* Activity *
Answer with the exact lines of the following material from the one containing "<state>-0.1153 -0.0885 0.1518" through the one containing "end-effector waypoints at", both end lines included.

* Extracted data *
BEGIN

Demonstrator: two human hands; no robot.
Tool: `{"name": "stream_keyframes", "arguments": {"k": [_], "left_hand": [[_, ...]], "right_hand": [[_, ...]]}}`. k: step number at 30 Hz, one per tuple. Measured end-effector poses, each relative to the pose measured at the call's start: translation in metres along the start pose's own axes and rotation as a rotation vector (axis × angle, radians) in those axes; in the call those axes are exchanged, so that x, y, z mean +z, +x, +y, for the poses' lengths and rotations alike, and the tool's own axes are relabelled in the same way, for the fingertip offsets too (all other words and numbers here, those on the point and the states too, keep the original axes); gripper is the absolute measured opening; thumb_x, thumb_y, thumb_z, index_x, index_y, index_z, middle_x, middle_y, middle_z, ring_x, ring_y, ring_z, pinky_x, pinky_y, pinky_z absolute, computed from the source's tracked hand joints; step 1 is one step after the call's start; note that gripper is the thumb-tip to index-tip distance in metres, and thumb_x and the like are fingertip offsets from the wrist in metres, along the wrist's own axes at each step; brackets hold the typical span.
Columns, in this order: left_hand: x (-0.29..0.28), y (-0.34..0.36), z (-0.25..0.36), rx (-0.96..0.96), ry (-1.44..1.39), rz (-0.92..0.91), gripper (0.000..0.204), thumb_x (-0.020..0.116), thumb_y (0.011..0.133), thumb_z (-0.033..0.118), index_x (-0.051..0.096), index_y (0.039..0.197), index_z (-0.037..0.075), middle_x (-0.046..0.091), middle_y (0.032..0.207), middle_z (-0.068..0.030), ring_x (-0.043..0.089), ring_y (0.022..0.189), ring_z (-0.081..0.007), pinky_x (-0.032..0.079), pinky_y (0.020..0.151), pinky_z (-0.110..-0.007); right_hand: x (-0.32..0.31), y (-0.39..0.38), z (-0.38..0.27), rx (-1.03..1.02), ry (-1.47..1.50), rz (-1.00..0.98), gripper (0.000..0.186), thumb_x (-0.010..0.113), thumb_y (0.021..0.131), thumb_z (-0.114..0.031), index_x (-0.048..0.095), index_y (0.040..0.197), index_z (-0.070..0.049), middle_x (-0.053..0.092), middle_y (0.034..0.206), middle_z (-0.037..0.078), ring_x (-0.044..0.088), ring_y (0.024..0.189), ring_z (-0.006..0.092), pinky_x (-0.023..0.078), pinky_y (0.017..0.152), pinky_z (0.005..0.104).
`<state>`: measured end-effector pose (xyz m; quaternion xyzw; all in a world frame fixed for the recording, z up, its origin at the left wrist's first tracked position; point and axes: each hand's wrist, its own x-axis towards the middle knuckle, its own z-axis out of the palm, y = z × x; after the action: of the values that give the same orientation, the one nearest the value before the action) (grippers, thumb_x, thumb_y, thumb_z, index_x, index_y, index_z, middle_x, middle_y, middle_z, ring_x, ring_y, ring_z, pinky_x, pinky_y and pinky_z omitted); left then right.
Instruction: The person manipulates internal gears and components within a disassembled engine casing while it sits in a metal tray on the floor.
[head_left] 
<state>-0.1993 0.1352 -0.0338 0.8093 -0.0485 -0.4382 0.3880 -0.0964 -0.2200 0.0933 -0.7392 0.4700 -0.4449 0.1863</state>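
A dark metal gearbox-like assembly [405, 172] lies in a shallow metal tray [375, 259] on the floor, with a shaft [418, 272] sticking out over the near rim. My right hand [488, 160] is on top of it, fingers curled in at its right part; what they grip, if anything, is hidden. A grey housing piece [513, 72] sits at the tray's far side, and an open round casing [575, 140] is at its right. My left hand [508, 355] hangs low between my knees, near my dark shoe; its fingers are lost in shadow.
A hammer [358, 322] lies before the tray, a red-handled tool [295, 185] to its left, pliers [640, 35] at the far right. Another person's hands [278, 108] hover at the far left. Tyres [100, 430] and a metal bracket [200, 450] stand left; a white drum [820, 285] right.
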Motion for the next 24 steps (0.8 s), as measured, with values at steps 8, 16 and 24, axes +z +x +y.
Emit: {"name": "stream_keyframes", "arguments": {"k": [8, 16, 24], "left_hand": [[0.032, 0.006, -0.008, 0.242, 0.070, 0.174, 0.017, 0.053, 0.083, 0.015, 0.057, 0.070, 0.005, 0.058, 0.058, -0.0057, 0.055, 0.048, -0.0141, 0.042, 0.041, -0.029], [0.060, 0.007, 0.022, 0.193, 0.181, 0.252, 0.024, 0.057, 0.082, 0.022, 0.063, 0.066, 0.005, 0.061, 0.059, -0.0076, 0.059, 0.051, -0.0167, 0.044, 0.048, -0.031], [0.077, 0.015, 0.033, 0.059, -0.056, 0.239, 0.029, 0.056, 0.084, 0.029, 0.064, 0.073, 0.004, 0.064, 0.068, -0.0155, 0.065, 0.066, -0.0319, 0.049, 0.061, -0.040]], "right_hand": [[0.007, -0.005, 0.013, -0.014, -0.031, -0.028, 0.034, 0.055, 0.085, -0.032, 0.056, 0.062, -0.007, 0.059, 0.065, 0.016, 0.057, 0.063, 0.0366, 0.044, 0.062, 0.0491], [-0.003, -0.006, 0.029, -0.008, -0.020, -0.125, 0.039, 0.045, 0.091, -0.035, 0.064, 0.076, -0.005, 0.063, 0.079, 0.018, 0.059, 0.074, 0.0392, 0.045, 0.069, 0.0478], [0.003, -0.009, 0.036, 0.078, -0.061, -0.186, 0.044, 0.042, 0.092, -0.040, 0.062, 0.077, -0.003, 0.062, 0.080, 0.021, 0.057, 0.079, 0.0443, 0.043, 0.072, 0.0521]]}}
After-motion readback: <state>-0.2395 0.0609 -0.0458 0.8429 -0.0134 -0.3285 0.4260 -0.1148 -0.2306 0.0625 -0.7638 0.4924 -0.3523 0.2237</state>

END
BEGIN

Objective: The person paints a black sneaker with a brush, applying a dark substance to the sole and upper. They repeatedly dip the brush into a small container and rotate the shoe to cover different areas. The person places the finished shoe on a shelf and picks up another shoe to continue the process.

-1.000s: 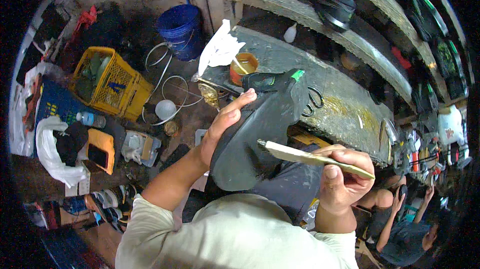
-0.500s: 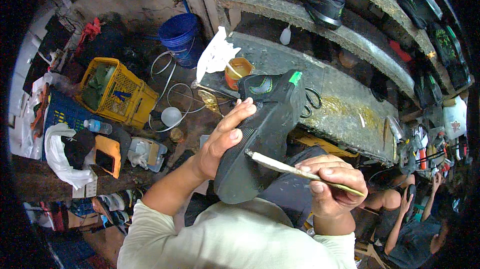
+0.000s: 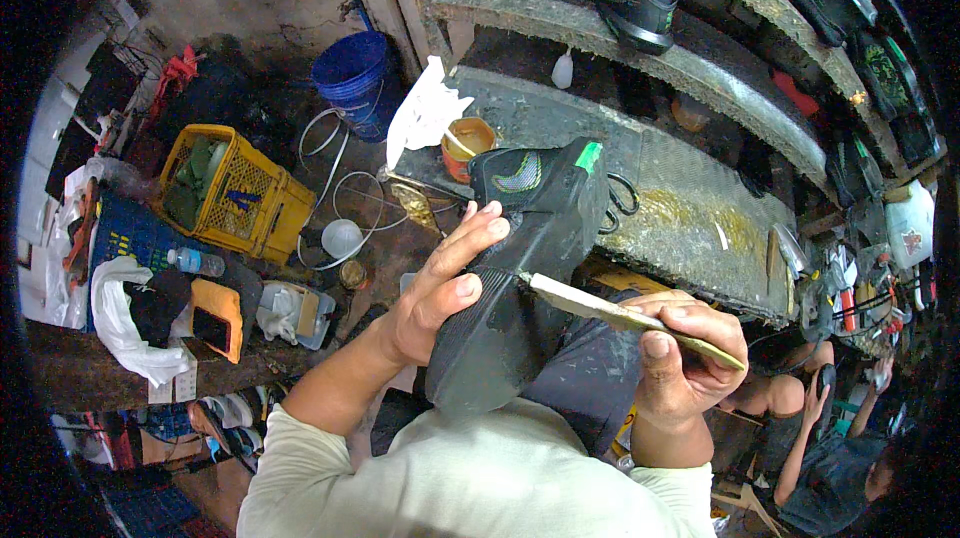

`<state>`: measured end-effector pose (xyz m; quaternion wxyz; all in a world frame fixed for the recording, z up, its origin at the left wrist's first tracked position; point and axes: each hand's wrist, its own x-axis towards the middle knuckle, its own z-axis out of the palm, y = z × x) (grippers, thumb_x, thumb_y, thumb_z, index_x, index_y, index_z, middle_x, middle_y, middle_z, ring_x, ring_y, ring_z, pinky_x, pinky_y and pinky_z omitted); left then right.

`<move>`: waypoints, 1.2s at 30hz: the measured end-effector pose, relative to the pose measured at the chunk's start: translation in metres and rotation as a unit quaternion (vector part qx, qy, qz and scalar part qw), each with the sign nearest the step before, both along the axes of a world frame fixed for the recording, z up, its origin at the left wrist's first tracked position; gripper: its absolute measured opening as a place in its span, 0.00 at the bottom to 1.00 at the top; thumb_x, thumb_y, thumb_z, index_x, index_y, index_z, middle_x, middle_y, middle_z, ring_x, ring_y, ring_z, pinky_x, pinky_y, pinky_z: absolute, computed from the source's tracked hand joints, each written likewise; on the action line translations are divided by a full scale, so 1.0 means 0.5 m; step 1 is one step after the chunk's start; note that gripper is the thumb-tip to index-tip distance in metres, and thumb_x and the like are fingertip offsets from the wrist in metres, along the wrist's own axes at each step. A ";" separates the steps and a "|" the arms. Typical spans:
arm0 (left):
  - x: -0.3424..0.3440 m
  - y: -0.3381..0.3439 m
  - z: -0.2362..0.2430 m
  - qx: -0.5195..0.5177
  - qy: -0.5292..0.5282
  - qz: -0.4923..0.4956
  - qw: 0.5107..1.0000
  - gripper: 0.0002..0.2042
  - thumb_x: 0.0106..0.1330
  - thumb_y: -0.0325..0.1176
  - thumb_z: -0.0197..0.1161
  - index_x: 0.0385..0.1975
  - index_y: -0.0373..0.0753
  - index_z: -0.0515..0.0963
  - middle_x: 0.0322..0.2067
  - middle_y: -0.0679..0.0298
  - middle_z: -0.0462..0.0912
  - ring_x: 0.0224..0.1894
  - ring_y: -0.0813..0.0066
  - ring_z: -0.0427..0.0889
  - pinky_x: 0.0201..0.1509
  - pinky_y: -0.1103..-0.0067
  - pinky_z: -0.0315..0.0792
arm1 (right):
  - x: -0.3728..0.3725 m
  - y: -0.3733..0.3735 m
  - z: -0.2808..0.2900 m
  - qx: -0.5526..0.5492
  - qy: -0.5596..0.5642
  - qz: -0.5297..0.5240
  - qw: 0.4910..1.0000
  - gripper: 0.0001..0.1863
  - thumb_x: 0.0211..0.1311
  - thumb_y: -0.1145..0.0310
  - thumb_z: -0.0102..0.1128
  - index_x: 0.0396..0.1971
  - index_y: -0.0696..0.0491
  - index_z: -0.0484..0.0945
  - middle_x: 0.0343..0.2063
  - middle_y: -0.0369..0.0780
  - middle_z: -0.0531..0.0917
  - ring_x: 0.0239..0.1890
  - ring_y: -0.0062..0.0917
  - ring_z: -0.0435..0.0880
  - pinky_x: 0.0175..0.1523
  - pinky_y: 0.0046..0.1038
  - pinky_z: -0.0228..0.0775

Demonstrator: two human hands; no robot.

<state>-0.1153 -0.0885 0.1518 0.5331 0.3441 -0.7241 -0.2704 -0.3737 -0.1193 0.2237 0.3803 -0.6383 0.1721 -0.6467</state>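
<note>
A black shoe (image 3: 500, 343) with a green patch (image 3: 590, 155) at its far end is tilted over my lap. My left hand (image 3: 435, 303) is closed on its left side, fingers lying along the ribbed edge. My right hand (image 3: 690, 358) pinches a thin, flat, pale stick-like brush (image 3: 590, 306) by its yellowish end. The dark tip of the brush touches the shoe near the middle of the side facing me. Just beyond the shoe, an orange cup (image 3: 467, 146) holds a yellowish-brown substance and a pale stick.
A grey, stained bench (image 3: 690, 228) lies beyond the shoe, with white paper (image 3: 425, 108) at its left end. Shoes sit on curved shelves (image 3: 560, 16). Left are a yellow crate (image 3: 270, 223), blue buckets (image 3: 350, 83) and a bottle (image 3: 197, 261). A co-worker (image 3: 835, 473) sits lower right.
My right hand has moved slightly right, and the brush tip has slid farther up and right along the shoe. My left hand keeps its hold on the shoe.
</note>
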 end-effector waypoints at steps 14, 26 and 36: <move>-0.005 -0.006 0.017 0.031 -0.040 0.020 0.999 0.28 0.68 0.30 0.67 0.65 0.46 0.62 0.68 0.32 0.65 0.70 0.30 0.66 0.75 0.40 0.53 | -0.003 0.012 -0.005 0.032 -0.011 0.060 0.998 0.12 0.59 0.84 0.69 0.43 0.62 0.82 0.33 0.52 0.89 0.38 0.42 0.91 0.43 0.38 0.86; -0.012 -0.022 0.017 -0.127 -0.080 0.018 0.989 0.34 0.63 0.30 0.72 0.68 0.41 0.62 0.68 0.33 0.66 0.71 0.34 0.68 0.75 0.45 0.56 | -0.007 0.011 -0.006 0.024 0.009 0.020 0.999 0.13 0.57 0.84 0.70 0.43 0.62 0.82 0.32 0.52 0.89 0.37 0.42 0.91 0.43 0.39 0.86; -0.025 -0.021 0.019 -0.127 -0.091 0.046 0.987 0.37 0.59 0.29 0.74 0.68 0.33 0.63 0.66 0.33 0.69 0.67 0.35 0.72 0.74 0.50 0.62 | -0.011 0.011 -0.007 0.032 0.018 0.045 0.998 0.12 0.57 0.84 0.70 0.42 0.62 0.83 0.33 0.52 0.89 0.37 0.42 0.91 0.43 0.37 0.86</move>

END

* Answer to this exercise *
<state>-0.1153 -0.0885 0.1518 0.5331 0.3441 -0.7241 -0.2704 -0.3737 -0.1193 0.2237 0.3803 -0.6383 0.1721 -0.6467</state>
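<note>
A black shoe (image 3: 500, 343) with a green patch (image 3: 590, 155) at its far end is tilted over my lap. My left hand (image 3: 435, 303) is closed on its left side, fingers lying along the ribbed edge. My right hand (image 3: 690, 358) pinches a thin, flat, pale stick-like brush (image 3: 590, 306) by its yellowish end. The dark tip of the brush touches the shoe near the middle of the side facing me. Just beyond the shoe, an orange cup (image 3: 467, 146) holds a yellowish-brown substance and a pale stick.
A grey, stained bench (image 3: 690, 228) lies beyond the shoe, with white paper (image 3: 425, 108) at its left end. Shoes sit on curved shelves (image 3: 560, 16). Left are a yellow crate (image 3: 270, 223), blue buckets (image 3: 350, 83) and a bottle (image 3: 197, 261). A co-worker (image 3: 835, 473) sits lower right.
My right hand has moved slightly right, and the brush tip has slid farther up and right along the shoe. My left hand keeps its hold on the shoe.
</note>
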 end-effector waypoints at steps 14, 26 and 36: <move>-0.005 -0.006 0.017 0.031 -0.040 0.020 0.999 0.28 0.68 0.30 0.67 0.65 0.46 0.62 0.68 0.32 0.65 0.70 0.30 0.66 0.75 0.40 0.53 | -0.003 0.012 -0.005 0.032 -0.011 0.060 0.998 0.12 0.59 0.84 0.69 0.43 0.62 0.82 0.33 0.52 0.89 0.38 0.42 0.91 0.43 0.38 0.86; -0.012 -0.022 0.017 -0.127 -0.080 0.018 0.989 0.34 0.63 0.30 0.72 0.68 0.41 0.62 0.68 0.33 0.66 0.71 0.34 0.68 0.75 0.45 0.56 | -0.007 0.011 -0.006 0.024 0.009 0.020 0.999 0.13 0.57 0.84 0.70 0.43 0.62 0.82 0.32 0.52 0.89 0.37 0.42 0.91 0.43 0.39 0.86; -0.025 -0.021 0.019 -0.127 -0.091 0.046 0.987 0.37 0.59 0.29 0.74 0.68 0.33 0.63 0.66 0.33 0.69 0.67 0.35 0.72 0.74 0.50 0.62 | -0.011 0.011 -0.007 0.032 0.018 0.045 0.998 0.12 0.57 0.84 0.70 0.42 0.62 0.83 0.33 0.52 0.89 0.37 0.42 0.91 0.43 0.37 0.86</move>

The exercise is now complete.